This one is a bit of a different beast from the other forensic tools we've seen. Frankly, we had a little trouble placing it in a review group because it is one of those next-generation tools that gives a lot of bang for the buck. One of its biggest bangs is its ability to analyze what's going on at an endpoint in a forensically sound manner. So here it is and we were really impressed with it.
Outlier describes its product as "an endpoint security analytics platform. The system automatically collects files hashes, metadata, binaries and endpoint artifacts that are analyzed and examined by the multi-dimensional security analytics to create alerts." It is appropriately named since it looks for outliers in the data that passes into and out of the endpoint. It's the outliers that tell the tale of an attack attempt. Put another way, it is "an agentless threat hunting system in the endpoint detection and response (EDR) product category, used for threat assessment, continual monitoring and incident response investigations."
The forensic key, of course, is that it is collecting evidence at the endpoint. However, it is agentless so we were a bit curious about how it might gather forensic evidence without an agent. We have lots of bad stuff running around our test bed so we started our install with full confidence that Outlier would have something to hunt.
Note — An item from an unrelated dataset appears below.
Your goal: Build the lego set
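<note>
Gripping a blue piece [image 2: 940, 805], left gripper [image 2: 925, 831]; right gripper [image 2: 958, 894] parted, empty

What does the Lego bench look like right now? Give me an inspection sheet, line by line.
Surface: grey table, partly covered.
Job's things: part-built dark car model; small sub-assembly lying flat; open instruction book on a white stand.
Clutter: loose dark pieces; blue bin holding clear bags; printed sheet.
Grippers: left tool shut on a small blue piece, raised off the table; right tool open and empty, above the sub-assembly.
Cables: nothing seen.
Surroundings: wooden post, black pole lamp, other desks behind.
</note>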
There are two components: the Security Analytics Portal and the Data Vault. The Vault lives on your network and the Portal can be in the cloud or on premises. We took the cloud (SaaS) approach and ran the setup. Lots of prerequisites here, not the least of which is a current version of the .NET Framework. Once you have the pre-reqs in place you can finish the install and start scanning your network. The scans are done by the Vault, which also collects the scanned data. The scans use native Windows network services.
The only downside we found was the requirement for Silverlight. However, that is being changed, so we're told, and we didn't let it bother us much. Interaction is via web browsing. The overall setup process is rather extensive and we wondered if it could not be simplified somewhat. You can have multiple Vaults so covering an enterprise is straightforward. Everything involving Vault installation is wizard-driven.
Outlier uses the concept of channels. Channels are predefined - by you - scan definitions with credentials, IP ranges, schedules and so forth. You have a lot of granular control over the type of data you want to collect. For example, you can opt to look at event logs, the Registry and scheduled tasks. You can set scan tasks to run once at a specified time, run once on demand or run daily at a specified time. You also can run repeatedly at pre-determined timing intervals.
The Vault runs "jobs," and you have a dashboard that helps you to visualize job progress on the specified channels. Once a job is done, you can review the results. There are different types of artifacts, such as file artifacts (a binary that is tracked), memory artifacts (anomalous PE code running in memory) and user artifacts (an account that is behaving strangely - the goal here is to identify lateral movement).
Obviously there is a lot of good reporting, but we liked the ability to download the artifacts (binaries or strings) for further analysis and to preserve as evidence. Malicious executables can be removed using Outlier remediation.
We liked this one. The documentation is solid and complete as is the website. Pricing is attractive, especially when you consider that support is included.